Bill Hilgendorf grew up in Boston and studied Industrial Design at RISD. He co-founded the multi-disciplinary design firm Uhuru in 2003 in Brooklyn NY. For two decades Bill has employed design to tell the story of discarded objects and underutilized materials. With a growing obsession with biochar, he co-founded Eldr Six in 2021 as a launchpad dedicated to developing and showcasing upcycled carbon negative materials and products. Bill is currently the Sustainability and Biochar Director at White Feather Farm.
Muriel Stallworth grew up in France where she obtained a Master’s Degree in Education and started her teaching career. After a ten-year hiatus training as a glass painter and subsequently working as a stained glass conservator, Muriel returned to education by joining the founding board of the International School of Brooklyn (ISB) in 2004. Today, combining the roles of sustainability coordinator and art teacher at ISB, and education director at the White Feather Farm, Muriel’s goals are to provide every member of the community with opportunities to engage and connect with nature.
-
6:00pm - 7:00pm
Riparian Rhapsody is a puppet extravaganza that dives into Catskill ecology to reveal the intricate interactions between Forest and Stream, lyrically making the case for protecting streamside buffer zones. Featuring stunning visuals, live music, and a singing Bear, this production is designed for family audiences.
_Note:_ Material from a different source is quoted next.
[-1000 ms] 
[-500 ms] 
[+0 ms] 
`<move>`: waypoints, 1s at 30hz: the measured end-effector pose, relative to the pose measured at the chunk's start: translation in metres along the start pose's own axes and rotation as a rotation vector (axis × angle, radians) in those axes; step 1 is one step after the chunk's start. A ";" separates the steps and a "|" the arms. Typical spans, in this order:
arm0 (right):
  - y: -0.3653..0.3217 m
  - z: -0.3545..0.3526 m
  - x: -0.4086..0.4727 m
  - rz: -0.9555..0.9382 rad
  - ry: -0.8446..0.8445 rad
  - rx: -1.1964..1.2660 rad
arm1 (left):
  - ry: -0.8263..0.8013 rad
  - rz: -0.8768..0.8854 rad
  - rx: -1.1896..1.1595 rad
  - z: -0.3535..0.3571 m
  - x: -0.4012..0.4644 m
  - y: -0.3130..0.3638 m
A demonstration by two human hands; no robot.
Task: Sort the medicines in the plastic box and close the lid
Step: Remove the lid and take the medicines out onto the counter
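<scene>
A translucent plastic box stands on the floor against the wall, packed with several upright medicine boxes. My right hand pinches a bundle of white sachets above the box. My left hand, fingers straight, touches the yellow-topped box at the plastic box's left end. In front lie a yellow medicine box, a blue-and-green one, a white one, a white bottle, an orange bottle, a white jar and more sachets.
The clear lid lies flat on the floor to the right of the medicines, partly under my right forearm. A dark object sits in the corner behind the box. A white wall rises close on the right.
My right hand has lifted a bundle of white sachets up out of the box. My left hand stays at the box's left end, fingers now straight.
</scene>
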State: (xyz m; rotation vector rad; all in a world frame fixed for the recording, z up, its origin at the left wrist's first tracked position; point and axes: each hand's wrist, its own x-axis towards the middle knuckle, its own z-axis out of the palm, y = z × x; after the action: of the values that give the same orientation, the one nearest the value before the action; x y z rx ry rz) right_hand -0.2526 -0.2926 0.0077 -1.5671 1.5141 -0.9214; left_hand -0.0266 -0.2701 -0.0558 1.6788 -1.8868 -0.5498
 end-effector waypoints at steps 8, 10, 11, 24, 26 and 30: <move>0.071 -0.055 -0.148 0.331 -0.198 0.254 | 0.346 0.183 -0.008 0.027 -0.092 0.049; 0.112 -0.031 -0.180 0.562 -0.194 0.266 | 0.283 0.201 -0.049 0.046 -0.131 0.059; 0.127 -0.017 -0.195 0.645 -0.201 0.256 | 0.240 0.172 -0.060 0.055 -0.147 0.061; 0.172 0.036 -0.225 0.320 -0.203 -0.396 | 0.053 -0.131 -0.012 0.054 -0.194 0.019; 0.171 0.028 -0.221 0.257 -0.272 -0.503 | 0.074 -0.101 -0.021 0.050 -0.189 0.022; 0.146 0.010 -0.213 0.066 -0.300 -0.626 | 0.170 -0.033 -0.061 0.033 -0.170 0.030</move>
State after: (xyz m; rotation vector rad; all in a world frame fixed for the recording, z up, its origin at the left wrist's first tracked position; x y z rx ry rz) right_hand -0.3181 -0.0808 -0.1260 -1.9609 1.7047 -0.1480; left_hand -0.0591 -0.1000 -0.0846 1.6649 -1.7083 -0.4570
Currently in its 41st season, Arm-of-the-Sea creates original works of mask & puppet theater as an antidote to ubiquitous electronic media and consumer culture. The company’s hybrid performance style sparks wonder, offers insight, and illuminates relations between humans and the life-support networks of this blue-ocean planet. To reach diverse audiences, Arm-of-the-Sea often presents its shows outside the bounds and buildings of institutional theater.